Michael Saylor provided insight into the recent transaction involving Strategy, which sold 32 Bitcoin while acquiring 175,000. He asserted that critics misinterpret both the sale and the company’s operational model, framing the sale as nothing more than a minimal adjustment.
In a recent interview, Saylor contextualized the sale by noting that the acquisition of 175,000 Bitcoin this year equates to approximately 20% of Strategy’s total holdings accumulated during a prolonged bear market. Compared to this, the 32 coins sold are merely two basis points of the overall position. “Two one-hundredths of one percent,” he emphasized, indicating that the sale is “so de-minimis as to be inconsequential.”

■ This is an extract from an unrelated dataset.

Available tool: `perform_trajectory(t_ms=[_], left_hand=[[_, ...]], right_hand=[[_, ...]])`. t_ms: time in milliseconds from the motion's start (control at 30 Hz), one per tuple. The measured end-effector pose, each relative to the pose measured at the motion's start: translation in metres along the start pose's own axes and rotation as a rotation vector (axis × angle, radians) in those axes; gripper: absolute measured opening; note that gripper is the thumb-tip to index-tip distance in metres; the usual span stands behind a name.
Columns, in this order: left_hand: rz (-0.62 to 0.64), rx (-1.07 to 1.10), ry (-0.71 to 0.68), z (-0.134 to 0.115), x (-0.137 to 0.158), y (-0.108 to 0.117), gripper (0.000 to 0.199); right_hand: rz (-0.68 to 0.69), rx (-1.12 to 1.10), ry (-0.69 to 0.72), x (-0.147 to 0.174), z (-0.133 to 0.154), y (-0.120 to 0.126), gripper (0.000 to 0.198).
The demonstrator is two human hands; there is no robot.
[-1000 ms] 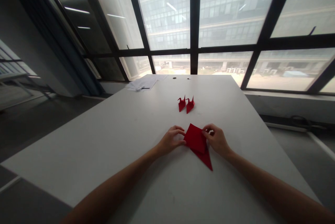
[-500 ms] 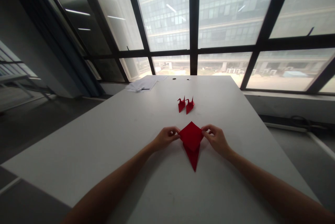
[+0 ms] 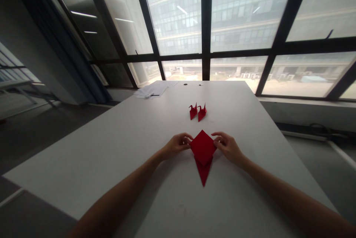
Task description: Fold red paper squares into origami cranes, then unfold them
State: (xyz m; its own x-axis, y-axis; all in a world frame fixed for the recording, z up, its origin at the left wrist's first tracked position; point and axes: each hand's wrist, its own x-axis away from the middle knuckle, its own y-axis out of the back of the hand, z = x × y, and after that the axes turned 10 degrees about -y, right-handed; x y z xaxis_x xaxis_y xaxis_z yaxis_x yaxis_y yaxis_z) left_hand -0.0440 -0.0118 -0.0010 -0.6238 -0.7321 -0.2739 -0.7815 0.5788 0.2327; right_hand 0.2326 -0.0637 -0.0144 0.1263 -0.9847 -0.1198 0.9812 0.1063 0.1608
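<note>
Between my hands is a partly folded sheet of red origami paper (image 3: 203, 148), a diamond on top with a narrow point sticking out below it toward me. My left hand (image 3: 177, 145) pinches its left corner between thumb and fingers. At the right corner, my right hand (image 3: 226, 146) has its thumb against the paper, with the index finger lifted off above it; the other fingers are curled behind. Two finished red paper cranes, a left one (image 3: 193, 112) and a right one (image 3: 202, 113), stand side by side just beyond the paper.
The white table (image 3: 133, 134) stretches away to large dark-framed windows. Loose white papers (image 3: 154, 90) with a dark pen-like item lie at its far left corner. A small dark round hole (image 3: 185, 84) sits near the far edge. Blue curtain (image 3: 66, 45) hangs at left.
The folded paper has shifted slightly toward me, its lower point swinging a little left. My right index finger has lifted from the right corner. The cranes have stayed in place.
</note>
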Motion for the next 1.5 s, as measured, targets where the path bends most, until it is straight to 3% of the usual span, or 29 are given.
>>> perform_trajectory(t_ms=[167,333,500,867,1267,1500], left_hand=[[-0.023,0.036,-0.011,-0.003,0.0,0.001,0.037],[-0.058,0.077,-0.009,-0.005,-0.001,0.004,0.038],[-0.056,0.155,0.009,-0.007,-0.001,0.005,0.035],[0.249,-0.04,0.026,-0.013,0.001,0.011,0.033],[0.234,-0.008,0.039,-0.012,0.004,0.002,0.029],[0.24,0.053,0.056,-0.013,0.004,-0.001,0.03]], right_hand=[[0.168,-0.118,0.019,0.0,0.003,0.01,0.038],[0.293,-0.062,0.045,-0.001,0.004,0.017,0.053],[0.269,-0.014,0.079,-0.002,0.003,0.015,0.055],[0.201,0.106,0.081,-0.004,-0.002,0.008,0.041],[0.182,0.127,0.1,-0.003,-0.006,0.005,0.039],[0.282,-0.03,0.037,-0.003,0.0,0.011,0.048]])
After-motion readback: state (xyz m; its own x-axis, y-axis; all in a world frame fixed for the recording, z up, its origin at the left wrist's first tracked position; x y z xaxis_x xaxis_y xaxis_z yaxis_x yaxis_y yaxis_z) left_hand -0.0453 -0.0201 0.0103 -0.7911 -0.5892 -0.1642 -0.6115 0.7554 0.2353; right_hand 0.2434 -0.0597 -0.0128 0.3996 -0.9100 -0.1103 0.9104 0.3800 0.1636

Saylor delved into the intricacies of Strategy’s business model, describing it as a treasury operation that sells credit, specifically through STRC preferred securities, to fund Bitcoin purchases. This structure necessitates the company to balance the interests of two types of investors: credit holders, who expect dividends, and equity investors, who anticipate a stable stock price.
According to Saylor, if Strategy’s stock trades significantly below its Bitcoin net asset value, equity investors will expect the company to take action, such as buying back shares or exchanging Bitcoin for equity. He articulated that fulfilling these obligations is crucial for maintaining investor trust, likening it to a marriage where commitment is essential for security. By selling a small amount of Bitcoin to meet these responsibilities, it’s not a departure from their strategy but rather a means to sustain capital inflow necessary for further acquisitions.
The larger narrative Saylor presented is that this cycle of selling and buying underpins Strategy’s ability to accumulate more Bitcoin. He remarked, “If we lose the confidence of the capital markets, we’re buying zero Bitcoin.” The sale of the 32 coins was vital in maintaining investor confidence that would ultimately support the purchase of 175,000 new coins.
Saylor also called attention to the disproportionate coverage of the sale on social media, arguing that sensationalized posts overshadow the context required to understand the company’s substantial growth from a $600 million enterprise value to $85 billion. He contended that understanding the full scope of their operations is essential in assessing both their strategy and future potential.